Wichrowski, N. J., Johns Hopkins University
Evangelou, N., Johns Hopkins University
Ghanekar, P., Purdue University
Deshpande, S., Purdue University
Kevrekidis, I. G., Princeton University
Greeley, J., Purdue University
Graph convolutional networks (GCNs) have been demonstrated to be excellent surrogate models to map catalyst structures to properties. However, determining their fidelity outside the training space—where discovery of catalysts with improved properties is likely—is a challenge. Uncertainty quantification (UQ) techniques that provide an uncertainty estimate associated with a model prediction have been increasingly used for this purpose in a workflow commonly termed as active learning. In this workflow, model predictions are iteratively improved in a region of interest wherein new datapoints are sampled using an acquisition function, which balances both the exploitation of the target property and exploration of input space regions that show high uncertainty.
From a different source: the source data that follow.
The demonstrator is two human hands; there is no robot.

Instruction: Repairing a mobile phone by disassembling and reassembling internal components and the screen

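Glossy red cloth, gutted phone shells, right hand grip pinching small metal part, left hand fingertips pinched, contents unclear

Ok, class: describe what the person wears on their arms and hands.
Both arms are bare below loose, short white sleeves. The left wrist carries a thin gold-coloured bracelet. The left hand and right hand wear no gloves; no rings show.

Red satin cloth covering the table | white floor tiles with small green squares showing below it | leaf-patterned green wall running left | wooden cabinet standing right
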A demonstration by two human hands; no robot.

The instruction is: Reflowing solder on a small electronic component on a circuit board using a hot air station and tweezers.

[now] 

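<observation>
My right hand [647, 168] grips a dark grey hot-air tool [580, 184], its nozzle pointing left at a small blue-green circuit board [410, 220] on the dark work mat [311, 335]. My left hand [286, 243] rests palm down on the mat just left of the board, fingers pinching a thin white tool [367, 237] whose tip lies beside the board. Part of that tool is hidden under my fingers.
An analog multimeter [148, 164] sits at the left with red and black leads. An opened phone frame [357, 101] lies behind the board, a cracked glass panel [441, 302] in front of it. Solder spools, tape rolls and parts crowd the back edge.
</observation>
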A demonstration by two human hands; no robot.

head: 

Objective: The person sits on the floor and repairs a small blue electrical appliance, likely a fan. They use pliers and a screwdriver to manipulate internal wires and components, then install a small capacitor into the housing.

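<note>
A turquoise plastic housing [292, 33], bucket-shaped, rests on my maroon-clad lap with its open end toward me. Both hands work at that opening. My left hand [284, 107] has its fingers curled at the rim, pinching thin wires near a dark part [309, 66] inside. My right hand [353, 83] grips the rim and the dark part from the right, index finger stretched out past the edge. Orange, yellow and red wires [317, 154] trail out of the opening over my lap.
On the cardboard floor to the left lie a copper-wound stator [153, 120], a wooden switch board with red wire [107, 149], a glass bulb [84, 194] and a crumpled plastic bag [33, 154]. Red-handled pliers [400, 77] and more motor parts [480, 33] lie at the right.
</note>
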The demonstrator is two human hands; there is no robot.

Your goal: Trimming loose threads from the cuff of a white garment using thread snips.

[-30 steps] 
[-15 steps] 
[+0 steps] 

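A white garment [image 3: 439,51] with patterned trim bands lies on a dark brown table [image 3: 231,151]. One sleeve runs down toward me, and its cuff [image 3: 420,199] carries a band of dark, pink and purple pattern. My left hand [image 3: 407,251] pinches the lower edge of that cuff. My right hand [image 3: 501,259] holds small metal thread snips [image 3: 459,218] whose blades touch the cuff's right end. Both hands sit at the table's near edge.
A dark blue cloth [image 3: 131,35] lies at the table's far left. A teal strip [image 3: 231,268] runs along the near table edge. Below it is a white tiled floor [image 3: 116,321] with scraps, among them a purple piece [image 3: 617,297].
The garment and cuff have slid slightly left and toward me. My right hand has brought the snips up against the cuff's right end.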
In this work, we demonstrate the utility of such an active learning workflow in extrapolating predictions of a GCN model trained exclusively on binary alloy properties to ternaries. Specifically, we develop Dropout-based Graph Convolutional Network (dGCN), a GCN model with UQ based on the CGCNN framework. We generate an initial dataset of Pd-Sn, Pt-Sn, and Pd-Pt binary alloy formation energies evaluated using DFT. Next, we generate 16-atom ternary configurations for each composition in the Pd-Pt-Sn ternary space. We derive a novel acquisition function that balances minimization of the formation free energy and maximization of uncertainty, and use it to identify a composition to sample every iteration. Formation energies are evaluated using DFT for configurations in the sampled composition and added to the training set. We repeat this workflow for multiple iterations and show improvement in prediction of ternary alloy formation energies.

We also compare this physics-informed workflow with a data-driven workflow that utilizes Diffusion Maps, a dimensionality reduction technique, to find the intrinsic dimensionality of the latent space and perform active learning in the reduced space. We find that both methods lead to similar improvements, albeit differing in the manner of convergence.